富山市の田園風景が広がる集落にある築110年の吾妻建ち(アズマダチ)の古民家をリフォームし、2013年10月に移住された桃沢さんご夫妻。
約40年ぶりにUターンされた洋子さんにお話を伺いました。

 

06桃沢 洋子さん

 

—Uターンのきっかけは?

2010年頃より、老後の暮らしをどう組み立てるかを考え始めました。
夫は農作業がしたい、私は生まれ育った立山連峰が見える土地で暮らしたいと考えました。
最初は家を新築しようと土地を探していました。
分譲地や住宅団地のような場所ではなく、里山地域が希望でした。
しかし、候補だった土地は地目が農地だったため、農地法の壁があり入手が難しく諦めることに。

そんな折、物件情報サイトで今の家を見つけました。
小さい家でも良かったのですが、吾妻建ち独特の枠の内(せいろ組み三段)の太い梁と柱に心揺さぶられました。
畑も付いており、ここに住むことを決めました。家はとても傷んでいたので、全面改築しました。
横浜と富山を何度も往復し、ゆっくり進めていきました。
改築には1年半かかり、2013年11月に完成しました。

昨今、空き家の問題を耳にします。
先人が残した素晴らしい技が生きている家が、壊されていくのは残念なことです。
古い家は、新建材で建てた今の家にはない、木の温もりが感じられる生活空間を生み出します。

 

—今の暮らしはいかがですか?

毎日が畑作り。夫が主に世話をし、私は草むしりや作物の観察を。
これから野菜の勉強をしようと考えています。
例えば、野菜は朝採りが良いイメージですが、糖度が高まる夕方に採った方が良い場合もあるそうです。
他にも色々知りたいですね。
収穫した野菜は新鮮でおいしく、スーパーのものと日持ちも違います。
都会にいたときの何十倍も野菜を食べています。
それでも2人では食べきれないほどの量なので、友人にあげたり、ごちそうしたりします。

冬にはかぶら寿し作りにも挑戦しました。
今までは買うものだと思っていましたが、自分で作った素材を使い、魚も自分で下ごしらえしました。
多少の失敗があっても、とてもおいしく出来ました。

今は食べ物をつくる暮らしです。夢だった自給自足の暮らしが、ほぼ実現しました。
富山は魚もおいしいですね。この春、茹でたてホタルイカをお客さんが見えるたび、何度も食べました。
生のホタルイカを自宅で茹でて食べたのは初めてです。
茹でたホタルイカは都会でも食べられますが、茹でたては富山ならでは。
味が全然違います。魚のおいしさに、長野県出身の夫は大変喜んでいます。

また、都会では、映画やコンサートに行くのも1日仕事。
車は渋滞、人も多くて混雑しています。
でも、ここでは、夕方まで農作業をして、富山市内はもちろん、隣県の石川県金沢市のコンサート会場に行くことも難しくありません。
山菜採りやたけのこ掘りも1時間〜数時間で行って戻って来ることができます。
田舎暮らしの満足度は100%以上です。

 

—これからの目標は?

この集落は22軒しかなく、よそから来た私達への反応が一番心配でしたが、みなさんとても親切にしてくださいます。
ですから、村のみなさんに喜ばれる活動をしていきたいと思っています。
4月に自宅を開放して人形展を行い、たくさんの方にお越し頂きました。
近所の方もお招きしました。
年配の方には、昔、この家で遊んだという馴染みのある人もいて、人形展を喜んでくださいました。

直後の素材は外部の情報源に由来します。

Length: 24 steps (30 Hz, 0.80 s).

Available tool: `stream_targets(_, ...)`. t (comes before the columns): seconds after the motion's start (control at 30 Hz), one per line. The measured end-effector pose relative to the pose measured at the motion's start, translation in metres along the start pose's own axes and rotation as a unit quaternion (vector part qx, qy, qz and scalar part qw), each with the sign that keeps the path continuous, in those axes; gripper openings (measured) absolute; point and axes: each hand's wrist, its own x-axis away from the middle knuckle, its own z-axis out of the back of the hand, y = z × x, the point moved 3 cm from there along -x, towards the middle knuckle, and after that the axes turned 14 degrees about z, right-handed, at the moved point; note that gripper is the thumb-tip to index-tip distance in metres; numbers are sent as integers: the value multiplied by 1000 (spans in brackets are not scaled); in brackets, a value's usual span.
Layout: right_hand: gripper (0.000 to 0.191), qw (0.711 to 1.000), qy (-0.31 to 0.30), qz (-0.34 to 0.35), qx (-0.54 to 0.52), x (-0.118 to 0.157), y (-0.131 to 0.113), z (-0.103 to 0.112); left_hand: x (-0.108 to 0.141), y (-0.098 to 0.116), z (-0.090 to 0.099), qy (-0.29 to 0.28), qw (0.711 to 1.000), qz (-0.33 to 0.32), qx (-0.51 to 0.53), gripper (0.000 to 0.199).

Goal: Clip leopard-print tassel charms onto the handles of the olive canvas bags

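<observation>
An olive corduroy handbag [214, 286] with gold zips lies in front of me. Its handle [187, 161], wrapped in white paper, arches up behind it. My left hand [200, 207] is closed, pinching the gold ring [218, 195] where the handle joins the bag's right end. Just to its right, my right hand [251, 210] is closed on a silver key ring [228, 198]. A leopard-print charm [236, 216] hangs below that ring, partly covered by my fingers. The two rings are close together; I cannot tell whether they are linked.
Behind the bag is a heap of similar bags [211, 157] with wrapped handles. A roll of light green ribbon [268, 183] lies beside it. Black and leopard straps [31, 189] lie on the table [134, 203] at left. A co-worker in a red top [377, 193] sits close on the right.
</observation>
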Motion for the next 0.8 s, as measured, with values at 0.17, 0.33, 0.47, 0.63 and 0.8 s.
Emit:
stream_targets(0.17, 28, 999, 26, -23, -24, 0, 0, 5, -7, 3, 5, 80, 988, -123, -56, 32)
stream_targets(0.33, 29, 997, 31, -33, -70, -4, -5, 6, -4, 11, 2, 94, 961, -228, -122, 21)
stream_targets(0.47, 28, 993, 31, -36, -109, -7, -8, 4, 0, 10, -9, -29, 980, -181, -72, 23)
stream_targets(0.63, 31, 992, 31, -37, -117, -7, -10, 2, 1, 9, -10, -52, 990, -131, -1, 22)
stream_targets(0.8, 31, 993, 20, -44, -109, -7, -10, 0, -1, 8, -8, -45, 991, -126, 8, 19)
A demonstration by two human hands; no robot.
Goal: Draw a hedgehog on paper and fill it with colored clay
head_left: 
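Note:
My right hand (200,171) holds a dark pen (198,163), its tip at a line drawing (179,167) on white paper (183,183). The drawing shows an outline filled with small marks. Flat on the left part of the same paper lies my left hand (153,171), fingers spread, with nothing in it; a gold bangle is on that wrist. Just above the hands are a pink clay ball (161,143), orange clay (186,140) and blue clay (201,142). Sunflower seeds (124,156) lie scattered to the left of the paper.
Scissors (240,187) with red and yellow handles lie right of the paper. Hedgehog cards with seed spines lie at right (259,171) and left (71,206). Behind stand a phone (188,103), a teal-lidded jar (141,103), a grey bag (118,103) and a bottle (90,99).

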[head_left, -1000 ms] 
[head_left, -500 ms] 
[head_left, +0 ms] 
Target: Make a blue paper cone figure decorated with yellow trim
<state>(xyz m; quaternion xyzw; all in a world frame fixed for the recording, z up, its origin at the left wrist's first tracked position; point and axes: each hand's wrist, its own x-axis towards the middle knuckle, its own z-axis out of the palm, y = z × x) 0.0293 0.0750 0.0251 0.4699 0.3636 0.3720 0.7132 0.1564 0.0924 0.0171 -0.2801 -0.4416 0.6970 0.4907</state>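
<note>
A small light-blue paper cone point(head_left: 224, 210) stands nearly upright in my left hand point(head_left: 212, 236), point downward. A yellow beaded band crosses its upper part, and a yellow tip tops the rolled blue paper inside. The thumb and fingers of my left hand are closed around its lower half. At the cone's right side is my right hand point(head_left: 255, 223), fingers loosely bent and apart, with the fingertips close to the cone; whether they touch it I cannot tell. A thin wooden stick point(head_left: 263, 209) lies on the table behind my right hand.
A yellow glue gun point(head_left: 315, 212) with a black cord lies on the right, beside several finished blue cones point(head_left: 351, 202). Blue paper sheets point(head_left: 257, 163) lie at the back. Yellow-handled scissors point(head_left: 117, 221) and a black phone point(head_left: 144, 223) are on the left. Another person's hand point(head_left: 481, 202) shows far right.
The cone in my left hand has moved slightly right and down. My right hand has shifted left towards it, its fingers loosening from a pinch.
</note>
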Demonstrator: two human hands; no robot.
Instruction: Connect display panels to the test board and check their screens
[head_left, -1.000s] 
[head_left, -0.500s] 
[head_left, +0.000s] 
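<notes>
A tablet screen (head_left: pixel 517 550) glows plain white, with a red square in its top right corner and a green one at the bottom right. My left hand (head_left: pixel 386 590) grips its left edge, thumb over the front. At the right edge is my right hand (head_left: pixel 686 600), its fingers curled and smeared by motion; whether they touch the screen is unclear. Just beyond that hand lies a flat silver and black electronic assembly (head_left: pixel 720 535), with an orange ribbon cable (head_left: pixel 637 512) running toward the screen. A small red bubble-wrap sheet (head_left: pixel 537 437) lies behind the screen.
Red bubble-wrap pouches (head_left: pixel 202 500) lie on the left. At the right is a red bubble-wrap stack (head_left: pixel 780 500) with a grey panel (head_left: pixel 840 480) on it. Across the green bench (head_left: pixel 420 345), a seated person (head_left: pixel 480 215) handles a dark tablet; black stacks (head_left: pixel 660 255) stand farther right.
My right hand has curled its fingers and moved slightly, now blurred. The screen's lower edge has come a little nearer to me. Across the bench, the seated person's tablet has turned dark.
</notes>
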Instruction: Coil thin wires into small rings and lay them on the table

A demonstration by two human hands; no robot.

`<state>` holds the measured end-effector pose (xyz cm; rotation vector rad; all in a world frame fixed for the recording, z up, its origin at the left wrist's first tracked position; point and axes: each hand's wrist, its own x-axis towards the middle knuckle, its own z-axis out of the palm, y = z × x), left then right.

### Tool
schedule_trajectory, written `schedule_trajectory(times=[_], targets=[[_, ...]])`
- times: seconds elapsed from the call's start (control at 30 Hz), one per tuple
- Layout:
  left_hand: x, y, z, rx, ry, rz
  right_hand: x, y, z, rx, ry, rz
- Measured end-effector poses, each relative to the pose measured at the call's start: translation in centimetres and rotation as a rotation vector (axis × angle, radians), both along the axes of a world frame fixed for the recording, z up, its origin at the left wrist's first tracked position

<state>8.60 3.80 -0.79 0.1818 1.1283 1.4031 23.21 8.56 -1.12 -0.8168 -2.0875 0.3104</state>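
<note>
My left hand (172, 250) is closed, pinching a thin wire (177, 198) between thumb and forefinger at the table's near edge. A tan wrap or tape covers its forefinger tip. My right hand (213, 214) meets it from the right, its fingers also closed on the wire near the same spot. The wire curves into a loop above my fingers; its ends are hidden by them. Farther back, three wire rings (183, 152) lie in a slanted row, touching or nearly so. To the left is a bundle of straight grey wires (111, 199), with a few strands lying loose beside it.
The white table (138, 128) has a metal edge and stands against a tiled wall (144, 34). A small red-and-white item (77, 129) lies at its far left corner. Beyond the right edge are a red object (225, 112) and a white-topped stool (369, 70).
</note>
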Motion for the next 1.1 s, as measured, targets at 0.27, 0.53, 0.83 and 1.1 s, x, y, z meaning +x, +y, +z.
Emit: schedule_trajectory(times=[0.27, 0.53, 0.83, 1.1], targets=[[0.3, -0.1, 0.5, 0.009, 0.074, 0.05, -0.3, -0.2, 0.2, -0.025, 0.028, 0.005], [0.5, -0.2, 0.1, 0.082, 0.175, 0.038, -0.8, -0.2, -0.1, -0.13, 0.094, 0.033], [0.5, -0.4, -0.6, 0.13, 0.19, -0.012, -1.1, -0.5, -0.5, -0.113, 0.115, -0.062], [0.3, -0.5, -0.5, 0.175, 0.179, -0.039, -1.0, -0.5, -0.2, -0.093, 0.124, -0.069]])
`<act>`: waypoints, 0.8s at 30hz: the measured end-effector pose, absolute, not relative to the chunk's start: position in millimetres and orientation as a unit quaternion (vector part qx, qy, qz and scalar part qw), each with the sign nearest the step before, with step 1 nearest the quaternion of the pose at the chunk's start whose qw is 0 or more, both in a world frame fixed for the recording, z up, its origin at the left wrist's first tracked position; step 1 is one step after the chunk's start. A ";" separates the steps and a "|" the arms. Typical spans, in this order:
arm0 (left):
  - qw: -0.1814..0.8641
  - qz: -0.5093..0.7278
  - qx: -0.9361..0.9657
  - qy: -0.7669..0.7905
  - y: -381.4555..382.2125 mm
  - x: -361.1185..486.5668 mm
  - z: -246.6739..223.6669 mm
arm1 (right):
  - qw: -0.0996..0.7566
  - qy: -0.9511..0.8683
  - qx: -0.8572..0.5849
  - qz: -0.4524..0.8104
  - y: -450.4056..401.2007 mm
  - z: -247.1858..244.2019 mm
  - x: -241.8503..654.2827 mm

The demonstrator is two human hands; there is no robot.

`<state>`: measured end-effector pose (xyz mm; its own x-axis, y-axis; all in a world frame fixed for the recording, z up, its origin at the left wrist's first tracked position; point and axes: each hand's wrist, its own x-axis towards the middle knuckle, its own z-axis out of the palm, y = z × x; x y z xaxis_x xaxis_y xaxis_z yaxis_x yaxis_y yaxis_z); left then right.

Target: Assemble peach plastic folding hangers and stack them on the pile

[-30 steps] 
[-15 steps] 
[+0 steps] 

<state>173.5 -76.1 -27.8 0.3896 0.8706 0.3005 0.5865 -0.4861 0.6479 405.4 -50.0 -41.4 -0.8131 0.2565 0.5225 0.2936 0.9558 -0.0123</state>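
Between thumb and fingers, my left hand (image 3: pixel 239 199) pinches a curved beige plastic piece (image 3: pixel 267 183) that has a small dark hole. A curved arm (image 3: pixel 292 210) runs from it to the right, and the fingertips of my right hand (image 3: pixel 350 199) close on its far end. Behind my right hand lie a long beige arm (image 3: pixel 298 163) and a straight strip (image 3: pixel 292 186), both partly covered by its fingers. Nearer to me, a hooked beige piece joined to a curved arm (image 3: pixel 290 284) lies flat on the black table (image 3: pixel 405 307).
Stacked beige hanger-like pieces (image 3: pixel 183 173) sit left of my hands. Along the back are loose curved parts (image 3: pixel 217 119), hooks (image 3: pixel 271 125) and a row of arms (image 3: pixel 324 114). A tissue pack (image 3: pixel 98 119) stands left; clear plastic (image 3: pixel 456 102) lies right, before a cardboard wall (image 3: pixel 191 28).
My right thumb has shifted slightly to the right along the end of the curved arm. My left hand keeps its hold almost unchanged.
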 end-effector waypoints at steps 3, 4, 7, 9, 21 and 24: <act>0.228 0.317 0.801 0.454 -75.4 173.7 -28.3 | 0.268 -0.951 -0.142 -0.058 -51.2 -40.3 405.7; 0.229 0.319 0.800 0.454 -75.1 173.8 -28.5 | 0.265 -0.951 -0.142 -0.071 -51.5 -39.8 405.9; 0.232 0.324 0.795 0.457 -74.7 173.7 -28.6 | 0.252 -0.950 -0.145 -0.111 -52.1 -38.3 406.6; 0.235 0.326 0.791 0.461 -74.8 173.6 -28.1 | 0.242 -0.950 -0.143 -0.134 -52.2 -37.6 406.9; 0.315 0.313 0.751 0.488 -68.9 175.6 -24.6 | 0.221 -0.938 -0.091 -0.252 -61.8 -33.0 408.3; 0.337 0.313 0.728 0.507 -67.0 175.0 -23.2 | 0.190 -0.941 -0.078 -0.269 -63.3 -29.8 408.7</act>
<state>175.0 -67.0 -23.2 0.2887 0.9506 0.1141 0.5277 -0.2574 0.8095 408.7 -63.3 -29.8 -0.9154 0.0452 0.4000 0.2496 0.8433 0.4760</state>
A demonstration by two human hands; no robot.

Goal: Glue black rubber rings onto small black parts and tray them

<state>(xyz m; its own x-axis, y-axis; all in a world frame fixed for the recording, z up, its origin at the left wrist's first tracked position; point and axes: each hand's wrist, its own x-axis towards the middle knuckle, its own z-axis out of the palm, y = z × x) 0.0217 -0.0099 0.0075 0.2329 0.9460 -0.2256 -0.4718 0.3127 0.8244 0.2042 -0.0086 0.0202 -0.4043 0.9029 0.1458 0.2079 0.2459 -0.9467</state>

古い伝統的な建物に住むことになったことをきっかけに、今後もこの家を地域に開かれた活動の場にしたいと考え、地名を入れてシンプルに「野田の家」と名づけました。
移住にあたり、土地探しに苦労しましたが、今の家に出会って逆に良かったと思っています。
地域の人たちとの距離が近く、コミュニケーションがあるのが嬉しいです。

 

—移住を考えている方へのアドバイスがあればお願いします。

どこに住むか、どういう暮らしをしたいか、自分なりにはっきりとした目的や具体的なイメージを持った方が良いと思います。
移住先に富山県をお考えの方は、冬の日照時間の少なさを覚悟してください。
富山生まれの私でも、横浜暮らしが長いため、慣れるのが大変でした。
地方暮らしは、収入が少なくても、生活の質は都会よりも高いです。
都会の便利さを手放すと、田舎の楽しみを得ることができますよ。